The authors disclose no potential conflicts of interest.

Figures

Figure 1
Figure 1. High grade serous ovarian cancer (HGSOC) mutational processes are established early and are patient specific
A) Representative p53 IHC and H&E images of the hypothetical progression series of HGSOC in a patient with STIC, and invasive lesions in the fallopian tube, ovary, and abdominal omentum. B) Laser capture microdissection of the tumor compartment from omentum. C) Workflow to elucidate the spatiotemporal pattern of genomic alterations in HGSOC to capture tumor phylogenies and core events. D) Frequency of SNV by anatomic site and patient reveal that mutational burden is patient-specific rather than determined by anatomic tumor location. Average mutational burden across the patient cohort is approximately 1 somatic mutation per megabase (50 mutations total per tumor sample). E) Identification of an age-related mutational signature class characterized by high rates of C>T substitutions in all samples of the patient cohort, reveals a comparable mutational process underlying disease progression in all patients examined.
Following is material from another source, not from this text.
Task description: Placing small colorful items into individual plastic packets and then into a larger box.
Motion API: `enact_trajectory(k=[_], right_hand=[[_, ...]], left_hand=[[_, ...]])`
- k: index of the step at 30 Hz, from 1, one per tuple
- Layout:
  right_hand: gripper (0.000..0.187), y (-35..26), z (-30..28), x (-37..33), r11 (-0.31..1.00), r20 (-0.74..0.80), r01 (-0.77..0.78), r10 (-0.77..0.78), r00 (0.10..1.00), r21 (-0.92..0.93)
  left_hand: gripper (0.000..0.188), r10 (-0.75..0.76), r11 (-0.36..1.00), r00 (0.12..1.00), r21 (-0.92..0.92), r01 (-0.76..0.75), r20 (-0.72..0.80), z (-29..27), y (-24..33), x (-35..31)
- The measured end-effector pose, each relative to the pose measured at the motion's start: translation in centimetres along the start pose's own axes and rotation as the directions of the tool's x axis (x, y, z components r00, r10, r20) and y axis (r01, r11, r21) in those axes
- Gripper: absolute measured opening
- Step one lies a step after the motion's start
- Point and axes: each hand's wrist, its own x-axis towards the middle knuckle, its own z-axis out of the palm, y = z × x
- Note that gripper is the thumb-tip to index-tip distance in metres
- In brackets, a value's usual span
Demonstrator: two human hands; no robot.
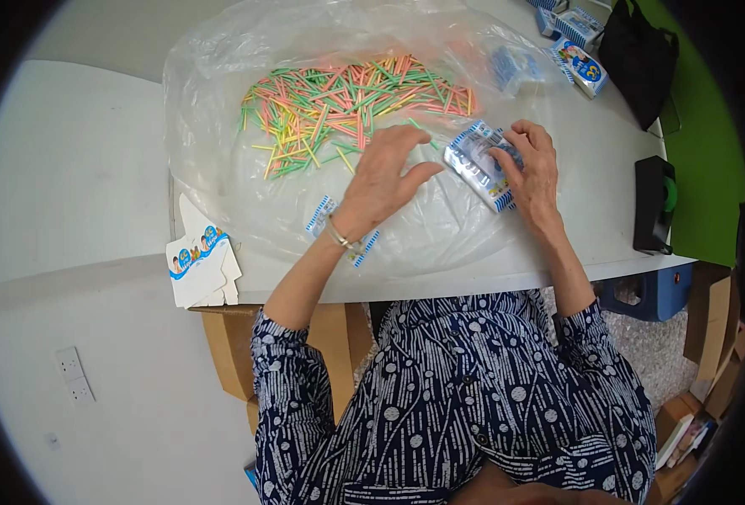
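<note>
My left hand point(385, 172) is over the clear plastic sheeting, thumb and fingers apart, holding nothing. Beyond its fingertips lies a loose heap of thin pink, green and yellow sticks point(347, 105). My right hand point(531, 172) is at the right edge of a shiny blue-and-white packet point(478, 164), its thumb across the packet's face and its fingers curled by the upper edge. What the packet holds is hidden. Under my left wrist, a small blue-striped wrapper point(364, 248) sticks out on the plastic, partly covered by the forearm.
Clear plastic sheeting point(212, 160) spreads over the white table point(591, 185). White printed cards point(200, 265) lie at the left front edge. At the right are a black tape dispenser point(654, 206), a black bag point(638, 63) and several blue-and-white packs point(579, 67). Cardboard boxes point(225, 349) stand below.
</note>
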Motion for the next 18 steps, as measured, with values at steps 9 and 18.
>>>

STIC = serous tubal intraepithelial carcinoma; FT = invasive fallopian tube tumor; OV = invasive ovarian tumor; OM = omental metastasis.; SNV = single nucleotide variants.
Figure 2
Figure 2. Core, recurrent SNVs in HGSOC are restricted to TP53 mutations
A) Oncoprint of all non-synonymous mutations in patient 539 reveals mutation of TP53 and distribution of mutations into core, shared, and private classes. B) A minority of SNVs and insertions/deletions (indels) are present in all samples (“core”). The majority of mutations are shared between 2–3 anatomic sites (“shared”), or present in only one site (“private”) C) Euler diagram of all non-synonymous SNVs and indels. Core SNVs/indels present in all anatomic sites are highlighted in red.
Figure 3
Figure 3. Genomic instability is a core feature of ovarian cancer that frequently involves DNA-damage repair genes
A) Frequency plot of copy number variations (CNVs) across all patients and all four anatomic sites. Annotated arm level events were also identified as significant in the TCGA analysis of HGSOC. For all plots in Figure 3, amplifications are red and deletions are blue. B) Genomic aberration plot of CNVs across all anatomic sites and patients imply high degree of genomic instability in all anatomic sites. Chromosome numbers are indicated on margin. Amplifications are red; deletions are blue. C) CNV status of significantly altered DNA repair pathway genes (from REPAIRtoire) reveals common deletion of DNA damage response and repair genes known to be involved in HGSOC. Amplifications are red; deletions are blue. D/E) Extent of genomic instability is patient-specific (D) and does not vary by anatomic site (E). F) GISTIC identification and analysis of significantly altered genes identifies conserved core amplifications and deletions. Number of amplifications in red and deletions in blue.
Figure 4
Figure 4. Phylogenetic analyses of ovarian cancer progression reveal diverse metastatic processes and evidence of intraepithelial metastasis
A) Phylogenetic trees of each patient with key genomic events (SNVs, Indels, CNVs) that characterize each branching event annotated (C (“core”), 1, or 2). Deletions are in blue. B) Representative p53 staining of a “STIC Metastasis” in patient #563 (left), as well as intraluminal HGSOC spheroids within the same fallopian tube (right). C) P53 staining of intraluminal HGSOC spheroids adhering to the epithelium of the fallopian tube (patient 530) D) Human fallopian tube fimbriae and spheroids that were co-cultured. E) Co-culture of human fallopian tube explants with TYK-nu ovarian cancer spheroids mimic STICs with clearance of normal epithelium and implantation of tumor cells expressing Ki-67 and nuclear p53. F/G) Adhesion of fluorescently-labeled HGSOC cells (green) to primary FTEC monolayer (brightfield) after 15 minutes. Pretreatment with β1-integrin blocking antibody (AIIB2) attenuated adhesion of HeyA8 and TYK-nu cells to FTEC monolayer. H) TYK-nu ovarian cancer spheroids (phalloidin only) clear a primary human fallopian tube epithelial monolayer (phalloidin and CellTracker Green) after 12 hours.